**Instructions to follow:** Your response should contain each line of the data that includes "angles".

=== Given records ===

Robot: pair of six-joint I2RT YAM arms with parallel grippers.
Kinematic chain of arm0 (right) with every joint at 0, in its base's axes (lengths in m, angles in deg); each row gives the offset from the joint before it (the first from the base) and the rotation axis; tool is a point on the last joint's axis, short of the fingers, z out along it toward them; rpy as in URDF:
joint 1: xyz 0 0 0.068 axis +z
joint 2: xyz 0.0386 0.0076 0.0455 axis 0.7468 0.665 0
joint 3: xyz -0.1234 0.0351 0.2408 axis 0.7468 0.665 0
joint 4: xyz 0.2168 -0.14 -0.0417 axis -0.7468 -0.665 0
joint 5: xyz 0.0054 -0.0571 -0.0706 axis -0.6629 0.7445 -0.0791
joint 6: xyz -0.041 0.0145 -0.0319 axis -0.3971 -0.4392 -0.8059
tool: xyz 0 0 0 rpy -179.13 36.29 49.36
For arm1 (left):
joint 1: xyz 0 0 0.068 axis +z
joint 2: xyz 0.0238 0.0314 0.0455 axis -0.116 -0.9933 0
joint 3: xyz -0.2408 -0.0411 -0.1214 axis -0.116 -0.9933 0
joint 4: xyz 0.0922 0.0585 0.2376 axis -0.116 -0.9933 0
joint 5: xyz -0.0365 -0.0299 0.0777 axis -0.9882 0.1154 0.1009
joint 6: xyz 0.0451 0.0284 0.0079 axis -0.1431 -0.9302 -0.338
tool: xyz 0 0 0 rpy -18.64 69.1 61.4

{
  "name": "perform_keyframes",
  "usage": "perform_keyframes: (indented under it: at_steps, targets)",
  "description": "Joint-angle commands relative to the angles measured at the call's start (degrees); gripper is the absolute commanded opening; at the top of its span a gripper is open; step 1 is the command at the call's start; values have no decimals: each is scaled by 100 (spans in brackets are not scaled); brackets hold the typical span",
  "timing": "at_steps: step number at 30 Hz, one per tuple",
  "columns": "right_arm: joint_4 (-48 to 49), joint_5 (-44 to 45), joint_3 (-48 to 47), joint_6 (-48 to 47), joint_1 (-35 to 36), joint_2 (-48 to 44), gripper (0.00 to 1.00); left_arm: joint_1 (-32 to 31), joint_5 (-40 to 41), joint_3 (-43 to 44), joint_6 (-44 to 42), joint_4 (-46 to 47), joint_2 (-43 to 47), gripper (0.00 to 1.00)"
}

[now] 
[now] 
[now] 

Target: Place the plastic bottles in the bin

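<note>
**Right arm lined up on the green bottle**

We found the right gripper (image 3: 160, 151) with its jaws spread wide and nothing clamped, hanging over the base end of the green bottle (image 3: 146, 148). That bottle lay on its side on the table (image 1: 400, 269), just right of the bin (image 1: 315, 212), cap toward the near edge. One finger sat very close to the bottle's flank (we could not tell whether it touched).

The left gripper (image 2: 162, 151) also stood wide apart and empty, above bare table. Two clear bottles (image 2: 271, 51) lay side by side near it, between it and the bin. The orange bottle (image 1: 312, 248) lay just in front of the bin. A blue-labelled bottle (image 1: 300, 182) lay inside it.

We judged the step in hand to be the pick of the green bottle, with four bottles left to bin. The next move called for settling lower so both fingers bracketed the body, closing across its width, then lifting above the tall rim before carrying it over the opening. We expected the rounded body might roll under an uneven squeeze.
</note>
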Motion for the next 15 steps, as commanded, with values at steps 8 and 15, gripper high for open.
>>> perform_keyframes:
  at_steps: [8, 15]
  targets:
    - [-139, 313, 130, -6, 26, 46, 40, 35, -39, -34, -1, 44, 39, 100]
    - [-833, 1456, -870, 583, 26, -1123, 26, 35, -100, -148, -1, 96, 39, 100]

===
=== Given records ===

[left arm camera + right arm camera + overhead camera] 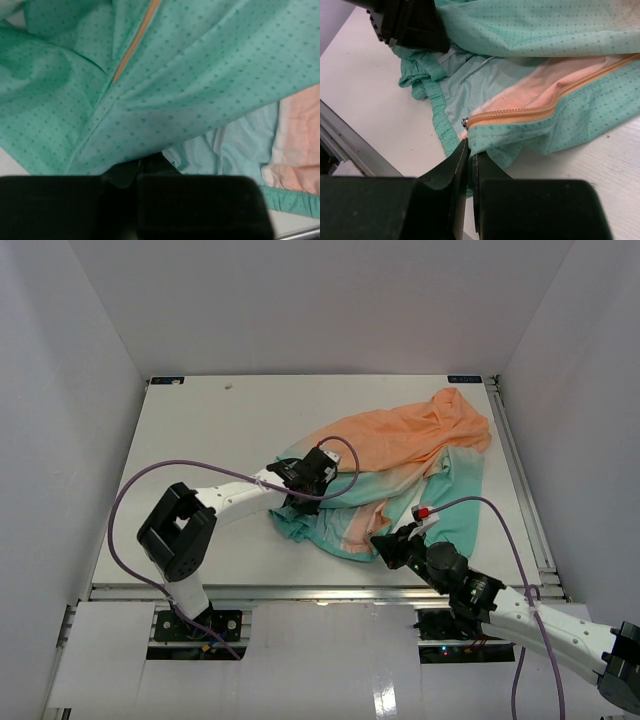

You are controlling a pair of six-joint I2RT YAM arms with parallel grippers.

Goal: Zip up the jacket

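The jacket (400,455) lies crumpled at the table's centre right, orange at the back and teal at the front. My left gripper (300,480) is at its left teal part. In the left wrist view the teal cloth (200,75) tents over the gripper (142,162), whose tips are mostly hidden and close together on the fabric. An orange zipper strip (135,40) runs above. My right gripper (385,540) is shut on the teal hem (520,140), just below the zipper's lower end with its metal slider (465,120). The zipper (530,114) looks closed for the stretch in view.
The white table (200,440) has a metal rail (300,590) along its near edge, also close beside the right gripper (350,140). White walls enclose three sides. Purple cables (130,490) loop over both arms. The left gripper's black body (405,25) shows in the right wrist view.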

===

**Solution to the exercise:**
Kinematic chain of arm0 (right) with every joint at 0, in its base's axes (lengths in m, angles in deg); each row gives the offset from the joint before it (the first from the base) and the rotation axis; tool is a point on the last joint's axis, short of the fingers, z out along it toward them; rpy as in URDF:
  "description": "Joint-angle commands relative to the angles measured at the call's start (degrees); gripper is the absolute commanded opening; at the top of its span a gripper is open; step 1 is the command at the call's start; values have no decimals: each is scaled by 100 (spans in brackets are not scaled); brackets hold the typical span",

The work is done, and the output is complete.